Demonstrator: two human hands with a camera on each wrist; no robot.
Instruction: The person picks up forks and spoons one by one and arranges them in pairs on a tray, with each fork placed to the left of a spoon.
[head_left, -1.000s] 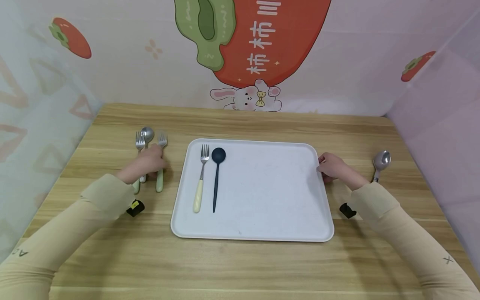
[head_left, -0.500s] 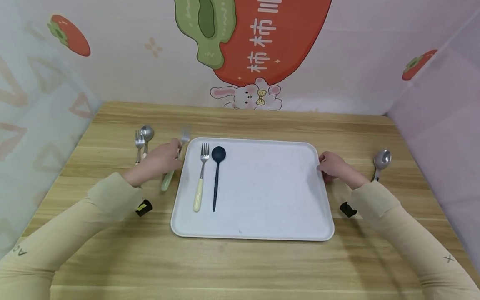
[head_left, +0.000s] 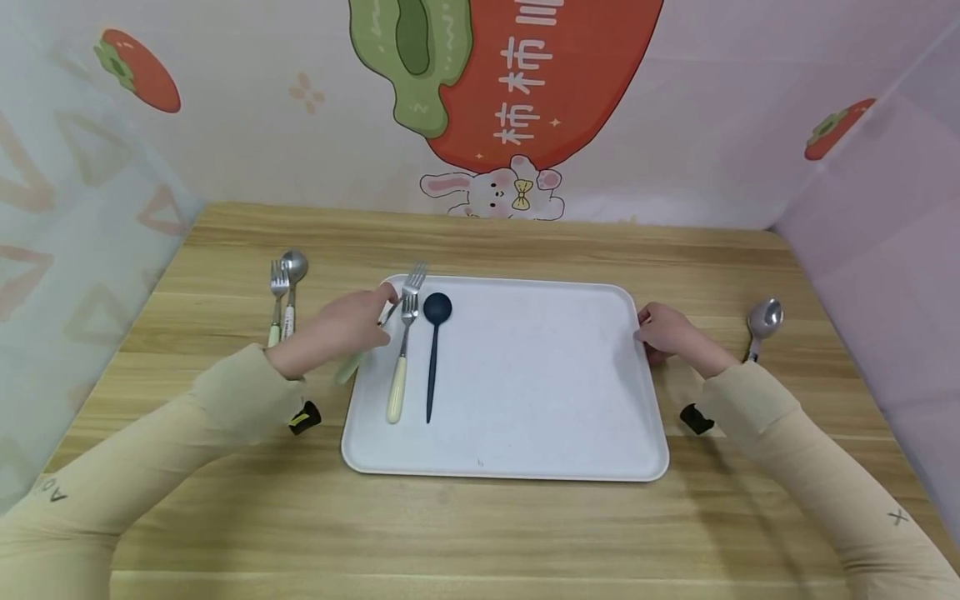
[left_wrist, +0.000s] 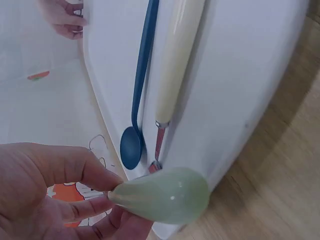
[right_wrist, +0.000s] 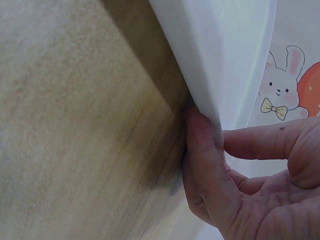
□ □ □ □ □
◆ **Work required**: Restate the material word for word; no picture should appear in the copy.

◆ **Response**:
Demonstrator: two human hands with a camera on each wrist; no robot.
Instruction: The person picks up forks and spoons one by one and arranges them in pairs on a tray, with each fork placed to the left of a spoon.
[head_left, -1.000s] 
[head_left, -0.500s] 
[head_left, +0.000s] 
[left_wrist, +0.000s] 
[right_wrist, +0.000s] 

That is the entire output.